PROBLEM TO WORK ON -
Looking at the records below, please work out how many lines contain the word "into" and give the number alone.
**********
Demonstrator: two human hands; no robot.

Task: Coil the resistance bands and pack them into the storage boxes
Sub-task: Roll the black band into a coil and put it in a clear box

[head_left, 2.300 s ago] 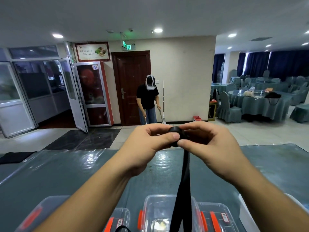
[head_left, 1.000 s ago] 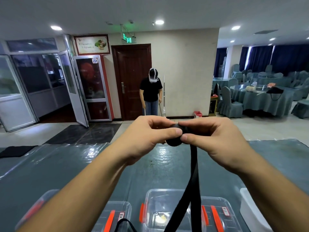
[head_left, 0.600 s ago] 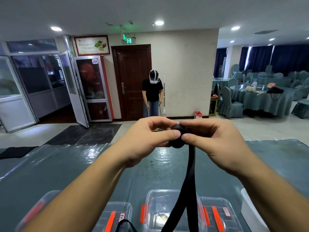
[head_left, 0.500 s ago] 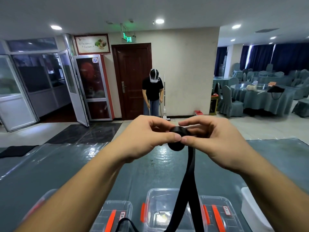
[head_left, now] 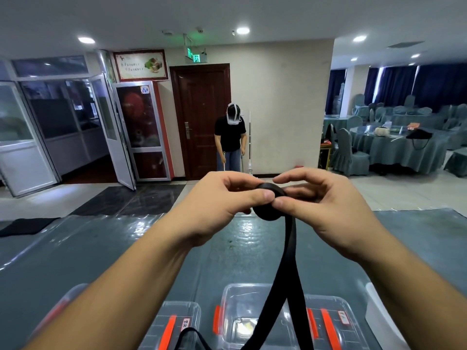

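Banquet hall – draped round tables (head_left: pixel 396 150), covered chairs (head_left: pixel 350 154)

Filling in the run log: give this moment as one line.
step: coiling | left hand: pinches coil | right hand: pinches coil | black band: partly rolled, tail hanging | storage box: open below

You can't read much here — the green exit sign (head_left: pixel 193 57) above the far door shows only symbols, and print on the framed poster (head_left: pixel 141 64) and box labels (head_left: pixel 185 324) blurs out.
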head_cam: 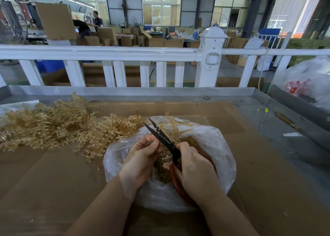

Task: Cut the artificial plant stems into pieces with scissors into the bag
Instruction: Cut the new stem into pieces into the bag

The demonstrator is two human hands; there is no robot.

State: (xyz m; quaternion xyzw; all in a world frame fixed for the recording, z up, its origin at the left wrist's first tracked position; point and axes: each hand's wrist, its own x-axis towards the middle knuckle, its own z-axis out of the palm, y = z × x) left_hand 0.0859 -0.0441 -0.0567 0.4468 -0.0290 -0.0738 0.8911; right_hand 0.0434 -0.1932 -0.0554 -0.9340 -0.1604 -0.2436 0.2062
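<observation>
On the cardboard-covered counter (250,164), a pile of golden stems (53,125) is lying left of the clear bag (219,146). Over it, the left hand (141,157) is pinching a stem while the right hand (194,168) is gripping open scissors (160,136).

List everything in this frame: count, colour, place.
scissors: 1, black blades open, red handles, over the bag
bag: 1, clear plastic, table centre, cut pieces inside
stem pile: 1, golden-tan, table left
stem: 1, tan, between the blades
cardboard sheet: brown, covering table
fence: 1, white, behind table
second bag: 1, clear with red contents, far right
left hand: 1, holds stem
right hand: 1, grips scissors handles
</observation>
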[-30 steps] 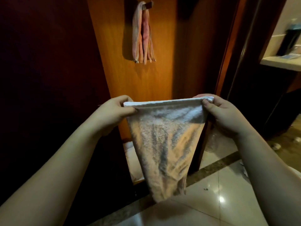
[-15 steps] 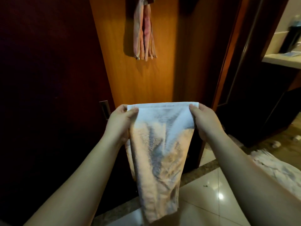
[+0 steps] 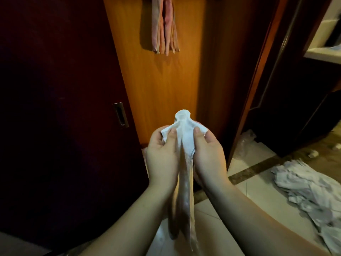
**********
EXERCISE RESPONSE -
4